■ **WHAT IS REQUIRED**
Print all of the data exactly, with no line missing.

■ **DATA SHOWN**
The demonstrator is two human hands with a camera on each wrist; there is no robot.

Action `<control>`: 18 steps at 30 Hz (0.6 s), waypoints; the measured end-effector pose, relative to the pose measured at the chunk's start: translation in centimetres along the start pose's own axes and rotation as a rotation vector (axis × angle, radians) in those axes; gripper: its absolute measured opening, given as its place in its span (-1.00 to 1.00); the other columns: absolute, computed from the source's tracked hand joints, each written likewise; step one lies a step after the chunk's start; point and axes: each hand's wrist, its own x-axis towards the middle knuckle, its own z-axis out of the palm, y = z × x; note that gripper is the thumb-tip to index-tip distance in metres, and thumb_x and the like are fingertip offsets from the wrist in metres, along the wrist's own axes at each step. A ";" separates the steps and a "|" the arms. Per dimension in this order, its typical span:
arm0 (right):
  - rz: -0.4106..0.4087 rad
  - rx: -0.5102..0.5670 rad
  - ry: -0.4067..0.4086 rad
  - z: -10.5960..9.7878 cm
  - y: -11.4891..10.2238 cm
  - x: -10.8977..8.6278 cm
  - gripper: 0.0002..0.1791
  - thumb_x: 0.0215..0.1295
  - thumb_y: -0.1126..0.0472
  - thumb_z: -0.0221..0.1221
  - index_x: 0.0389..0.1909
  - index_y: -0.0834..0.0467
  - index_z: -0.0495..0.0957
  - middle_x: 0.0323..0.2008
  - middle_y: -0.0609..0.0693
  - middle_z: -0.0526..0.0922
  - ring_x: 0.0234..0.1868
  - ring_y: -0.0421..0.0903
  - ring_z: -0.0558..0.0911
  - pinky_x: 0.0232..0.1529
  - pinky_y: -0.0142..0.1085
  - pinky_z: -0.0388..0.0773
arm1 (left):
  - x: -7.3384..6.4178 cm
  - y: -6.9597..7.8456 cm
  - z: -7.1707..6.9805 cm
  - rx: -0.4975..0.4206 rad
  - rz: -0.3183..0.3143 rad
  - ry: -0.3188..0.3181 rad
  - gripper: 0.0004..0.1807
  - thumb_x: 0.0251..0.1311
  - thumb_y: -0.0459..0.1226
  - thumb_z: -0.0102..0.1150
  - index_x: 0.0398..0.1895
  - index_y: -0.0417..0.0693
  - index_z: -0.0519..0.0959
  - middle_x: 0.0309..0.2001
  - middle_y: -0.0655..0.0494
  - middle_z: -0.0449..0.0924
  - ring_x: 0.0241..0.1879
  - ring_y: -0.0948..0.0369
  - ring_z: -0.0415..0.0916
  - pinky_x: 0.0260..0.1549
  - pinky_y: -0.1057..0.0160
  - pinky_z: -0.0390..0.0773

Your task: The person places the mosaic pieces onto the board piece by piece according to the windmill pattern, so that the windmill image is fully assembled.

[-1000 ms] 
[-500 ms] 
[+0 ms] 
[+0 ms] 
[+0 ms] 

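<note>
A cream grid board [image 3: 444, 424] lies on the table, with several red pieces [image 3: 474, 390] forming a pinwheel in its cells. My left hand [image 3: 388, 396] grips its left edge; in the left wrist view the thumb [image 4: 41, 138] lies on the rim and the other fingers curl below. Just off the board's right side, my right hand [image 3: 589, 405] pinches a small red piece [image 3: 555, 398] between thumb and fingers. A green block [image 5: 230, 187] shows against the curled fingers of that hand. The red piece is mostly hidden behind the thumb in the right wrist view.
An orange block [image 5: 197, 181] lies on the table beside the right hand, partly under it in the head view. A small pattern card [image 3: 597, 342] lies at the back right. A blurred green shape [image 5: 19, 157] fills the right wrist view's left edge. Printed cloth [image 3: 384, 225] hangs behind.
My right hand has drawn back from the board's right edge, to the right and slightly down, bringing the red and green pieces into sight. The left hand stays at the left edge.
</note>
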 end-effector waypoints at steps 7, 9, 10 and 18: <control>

■ **ANSWER TO THE PROBLEM**
The demonstrator is two human hands with a camera on each wrist; there is no robot.

Action `<control>`: 18 steps at 30 Hz (0.6 s), waypoints; the measured end-effector pose, relative to the pose measured at the chunk's start: translation in centimetres along the start pose's own axes and rotation as a rotation vector (axis × angle, radians) in those axes; gripper: its absolute measured opening, given as its place in its span (-1.00 to 1.00); the other columns: absolute, computed from the source's tracked hand joints, each written likewise; step one lies a step after the chunk's start; point and axes: each hand's wrist, its own x-axis towards the middle knuckle, its own z-axis out of the palm, y = z × x; note that gripper is the thumb-tip to index-tip distance in metres, and thumb_x and the like are fingertip offsets from the wrist in metres, along the wrist's own axes at each step. A ";" separates the steps and a "|" the arms. Per dimension in this order, its typical span:
arm0 (right):
  - rz: -0.4106..0.4087 rad
  - rx: -0.5102..0.5670 rad
  - ry: -0.4067..0.4086 rad
  - z: -10.5960..9.7878 cm
  - y: -11.4891..10.2238 cm
  - x: -10.8977..8.6278 cm
  - gripper: 0.0002..0.1791
  - thumb_x: 0.0215..0.1295
  - thumb_y: -0.1126..0.0472
  - thumb_z: -0.0221..0.1221
  - index_x: 0.0389..0.1909
  - index_y: -0.0834..0.0467
  - index_z: -0.0495..0.0957
  - middle_x: 0.0323..0.2008
  - middle_y: -0.0609..0.0693
  - middle_z: -0.0526..0.0922
  - ring_x: 0.0234..0.1868
  - ring_y: -0.0421..0.0903
  - ring_z: -0.0558..0.0911
  - pinky_x: 0.0232..0.1529
  - pinky_y: -0.0142..0.1085
  - pinky_z: -0.0388..0.0773
arm1 (left):
  - x: -7.3384..6.4178 cm
  - y: -6.9597..7.8456 cm
  - z: -7.1707..6.9805 cm
  - rx: -0.4975..0.4206 rad
  - rz: -0.3183..0.3143 rad
  - ry: -0.3188..0.3181 rad
  - gripper: 0.0004..0.1807
  - thumb_x: 0.0251..0.1311
  - thumb_y: -0.0459..0.1226
  - thumb_z: -0.0102..0.1150
  - index_x: 0.0398..0.1895
  - index_y: -0.0417..0.0693
  - index_z: -0.0519..0.0959
  - middle_x: 0.0309..0.2001
  - middle_y: -0.0655..0.0494
  - middle_z: -0.0449..0.0924
  - ring_x: 0.0241..0.1879
  - ring_y: -0.0948..0.0369
  - ring_z: -0.0415..0.0916
  - pinky_x: 0.0260..0.1549
  - pinky_y: -0.1057..0.0160
  - pinky_z: -0.0390..0.0773

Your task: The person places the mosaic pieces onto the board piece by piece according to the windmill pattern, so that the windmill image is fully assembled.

[-1000 ms] 
[-500 ms] 
[+0 ms] 
[+0 ms] 
[+0 ms] 

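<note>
A cream grid board [image 3: 444, 424] lies on the table, with several red pieces [image 3: 474, 390] forming a pinwheel in its cells. My left hand [image 3: 388, 396] grips its left edge; in the left wrist view the thumb [image 4: 41, 138] lies on the rim and the other fingers curl below. Just off the board's right side, my right hand [image 3: 589, 405] pinches a small red piece [image 3: 555, 398] between thumb and fingers. A green block [image 5: 230, 187] shows against the curled fingers of that hand. The red piece is mostly hidden behind the thumb in the right wrist view.
An orange block [image 5: 197, 181] lies on the table beside the right hand, partly under it in the head view. A small pattern card [image 3: 597, 342] lies at the back right. A blurred green shape [image 5: 19, 157] fills the right wrist view's left edge. Printed cloth [image 3: 384, 225] hangs behind.
My right hand has drawn back from the board's right edge, to the right and slightly down, bringing the red and green pieces into sight. The left hand stays at the left edge.
</note>
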 end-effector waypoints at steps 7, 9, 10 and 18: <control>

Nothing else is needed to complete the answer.